Optimization terminated successfully.
         Current function value: 0.682660
         Iterations 5


0,1,2,3
Dep. Variable:,label,No. Observations:,549904.0
Model:,Logit,Df Residuals:,549891.0
Method:,MLE,Df Model:,12.0
Date:,"Tue, 02 Jan 2024",Pseudo R-squ.:,0.01331
Time:,22:12:23,Log-Likelihood:,-375400.0
converged:,True,LL-Null:,-380460.0
Covariance Type:,nonrobust,LLR p-value:,0.0

0,1,2,3,4,5,6
,coef,std err,z,P>|z|,[0.025,0.975]
const,101.3647,4.618,21.950,0.000,92.314,110.416
ups,-0.0122,0.002,-6.220,0.000,-0.016,-0.008
downs,0.2791,0.011,24.909,0.000,0.257,0.301
year,-0.0502,0.002,-21.909,0.000,-0.055,-0.046
score,0.0006,0.002,0.305,0.761,-0.003,0.004
SUB_AskReddit,-0.5150,0.009,-58.956,0.000,-0.532,-0.498
SUB_atheism,0.3789,0.025,15.099,0.000,0.330,0.428
SUB_aww,-0.8627,0.045,-19.256,0.000,-0.951,-0.775
SUB_creepyPMs,1.1423,0.036,31.814,0.000,1.072,1.213


These results are interesting.

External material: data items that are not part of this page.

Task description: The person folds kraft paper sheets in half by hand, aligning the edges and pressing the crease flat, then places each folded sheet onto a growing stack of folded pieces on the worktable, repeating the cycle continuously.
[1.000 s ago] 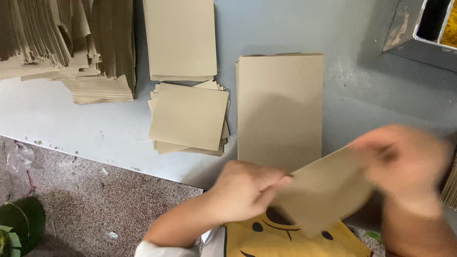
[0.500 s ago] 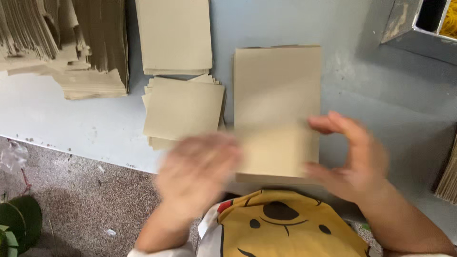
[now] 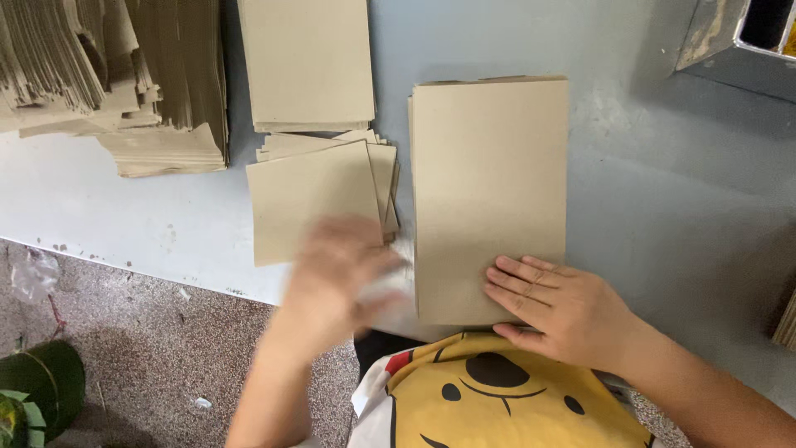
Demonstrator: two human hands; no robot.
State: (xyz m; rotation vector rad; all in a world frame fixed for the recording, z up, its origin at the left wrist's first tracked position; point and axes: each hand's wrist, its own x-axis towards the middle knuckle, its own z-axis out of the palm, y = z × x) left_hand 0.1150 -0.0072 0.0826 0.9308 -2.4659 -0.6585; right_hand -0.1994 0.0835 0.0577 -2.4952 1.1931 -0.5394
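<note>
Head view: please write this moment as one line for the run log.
right hand flat on tall card stack | left hand blurred, near small card stack | table grey

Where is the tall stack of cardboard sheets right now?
In the head view, the tall cardboard stack lies mid-table, right of the smaller square sheets, with the right hand flat on its near right corner.

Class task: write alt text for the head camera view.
A person's right hand presses flat on a tall stack of tan cardboard sheets on a grey table, while the blurred left hand hovers beside smaller square sheets.
</note>
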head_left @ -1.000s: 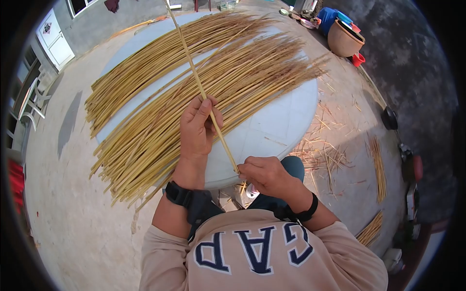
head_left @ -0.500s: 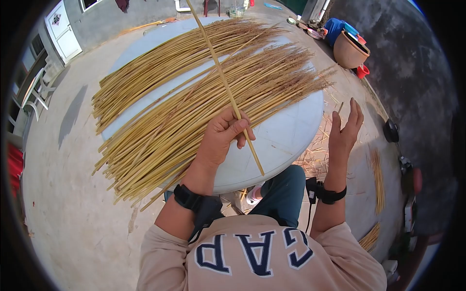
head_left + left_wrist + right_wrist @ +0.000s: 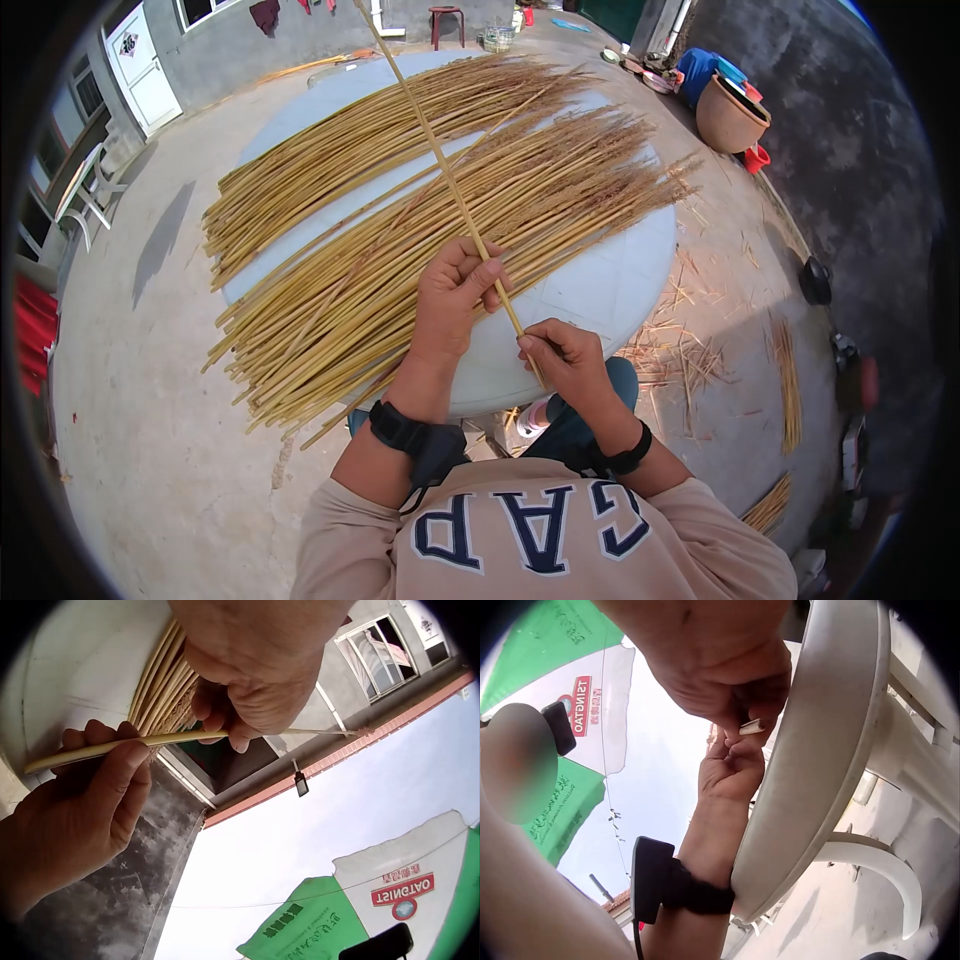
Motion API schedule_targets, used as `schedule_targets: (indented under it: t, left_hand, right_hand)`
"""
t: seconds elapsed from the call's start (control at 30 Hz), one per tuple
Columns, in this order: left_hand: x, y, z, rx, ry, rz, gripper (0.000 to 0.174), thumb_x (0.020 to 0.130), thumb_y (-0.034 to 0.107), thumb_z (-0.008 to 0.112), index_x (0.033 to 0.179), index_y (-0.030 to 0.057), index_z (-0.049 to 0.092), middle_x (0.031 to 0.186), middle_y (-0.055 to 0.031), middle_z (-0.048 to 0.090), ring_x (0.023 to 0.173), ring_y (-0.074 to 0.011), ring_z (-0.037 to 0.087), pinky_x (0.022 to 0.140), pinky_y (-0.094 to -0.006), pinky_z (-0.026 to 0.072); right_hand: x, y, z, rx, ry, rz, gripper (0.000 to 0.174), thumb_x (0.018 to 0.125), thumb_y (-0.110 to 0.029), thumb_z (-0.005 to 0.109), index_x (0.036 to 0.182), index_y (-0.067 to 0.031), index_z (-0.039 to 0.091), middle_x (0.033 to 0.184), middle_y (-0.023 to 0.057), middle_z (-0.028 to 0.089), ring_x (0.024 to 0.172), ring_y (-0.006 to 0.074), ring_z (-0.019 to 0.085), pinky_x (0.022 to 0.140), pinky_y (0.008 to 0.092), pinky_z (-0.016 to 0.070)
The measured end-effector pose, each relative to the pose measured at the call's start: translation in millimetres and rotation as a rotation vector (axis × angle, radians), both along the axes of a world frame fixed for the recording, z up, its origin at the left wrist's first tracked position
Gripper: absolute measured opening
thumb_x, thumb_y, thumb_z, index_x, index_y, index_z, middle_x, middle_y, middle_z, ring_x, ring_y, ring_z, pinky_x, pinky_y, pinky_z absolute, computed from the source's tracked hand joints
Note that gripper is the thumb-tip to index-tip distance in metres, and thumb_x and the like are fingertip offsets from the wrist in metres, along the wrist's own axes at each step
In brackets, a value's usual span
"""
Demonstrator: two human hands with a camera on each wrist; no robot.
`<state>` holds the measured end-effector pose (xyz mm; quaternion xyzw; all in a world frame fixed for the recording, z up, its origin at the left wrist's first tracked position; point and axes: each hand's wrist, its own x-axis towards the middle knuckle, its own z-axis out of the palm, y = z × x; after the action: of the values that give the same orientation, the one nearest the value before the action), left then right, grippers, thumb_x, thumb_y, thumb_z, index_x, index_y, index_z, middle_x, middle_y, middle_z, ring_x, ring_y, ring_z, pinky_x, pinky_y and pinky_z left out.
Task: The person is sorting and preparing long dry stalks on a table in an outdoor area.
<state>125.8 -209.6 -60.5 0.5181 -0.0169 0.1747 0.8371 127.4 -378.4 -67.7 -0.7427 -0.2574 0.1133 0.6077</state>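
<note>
One long pale stalk [image 3: 430,135] slants over the table in the head view. My left hand [image 3: 455,290] pinches it partway along, thumb on top. Closer to its lower end, my right hand [image 3: 567,365] grips the same stalk between thumb and fingers. In the left wrist view the stalk [image 3: 172,738] runs through both the right hand [image 3: 90,802] and the left hand [image 3: 255,667]. The stalk's cut end [image 3: 751,727] sticks out beside the right hand [image 3: 712,667] in the right wrist view. Two spreads of stalks with feathery tips [image 3: 400,260] lie beneath.
The round white table [image 3: 600,280] carries the stalks. Stalk scraps [image 3: 685,365] litter the ground at right, near two small bundles [image 3: 787,385]. A clay pot [image 3: 732,115] stands at the back right, a white chair [image 3: 88,195] at the left.
Half a second ago my right hand was raised off the stalk with fingers spread; now it has come back to grip the stalk's lower part. My left hand has kept its hold.
</note>
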Motion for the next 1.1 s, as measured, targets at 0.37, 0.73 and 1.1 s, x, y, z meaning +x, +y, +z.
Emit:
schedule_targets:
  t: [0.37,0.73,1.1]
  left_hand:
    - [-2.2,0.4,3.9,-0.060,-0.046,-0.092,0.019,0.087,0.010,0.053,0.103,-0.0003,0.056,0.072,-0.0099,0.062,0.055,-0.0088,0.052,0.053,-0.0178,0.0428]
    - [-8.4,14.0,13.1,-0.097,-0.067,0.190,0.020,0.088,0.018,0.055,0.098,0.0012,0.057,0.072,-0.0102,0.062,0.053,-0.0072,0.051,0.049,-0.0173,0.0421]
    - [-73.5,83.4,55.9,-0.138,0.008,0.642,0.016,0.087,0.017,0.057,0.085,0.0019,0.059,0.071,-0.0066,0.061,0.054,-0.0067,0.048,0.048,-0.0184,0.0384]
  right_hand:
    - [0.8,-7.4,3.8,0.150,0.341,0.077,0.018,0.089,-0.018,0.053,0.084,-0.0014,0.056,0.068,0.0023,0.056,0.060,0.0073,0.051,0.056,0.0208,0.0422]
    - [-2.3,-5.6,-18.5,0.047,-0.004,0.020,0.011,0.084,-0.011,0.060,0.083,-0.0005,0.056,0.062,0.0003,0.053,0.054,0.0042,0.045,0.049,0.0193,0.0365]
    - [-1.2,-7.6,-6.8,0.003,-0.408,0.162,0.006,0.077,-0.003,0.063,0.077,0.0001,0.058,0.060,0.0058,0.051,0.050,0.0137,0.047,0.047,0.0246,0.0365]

The R Squared is still small, but now all columns (except score) have a lot P value, showing statistical significance. Also there are no null values. Now, let's check the accuracy


In [42]:
model_predictions_prob_2 = mylogreg_2_results.predict(X_withconstant_2)
model_predictions_binary_2 = np.where(model_predictions_prob_2>0.5,1,0)

In [43]:
(model_predictions_binary_2 == df_3['label']).sum()

305322

In [44]:
len(df_3['label'])

549904

In [45]:
print("The accuracy is:", (305322/549904)*100 , "%")

The accuracy is: 55.52278215834037 %


Hmm. Unfortunately, our model is even worse. Back to the drawing board.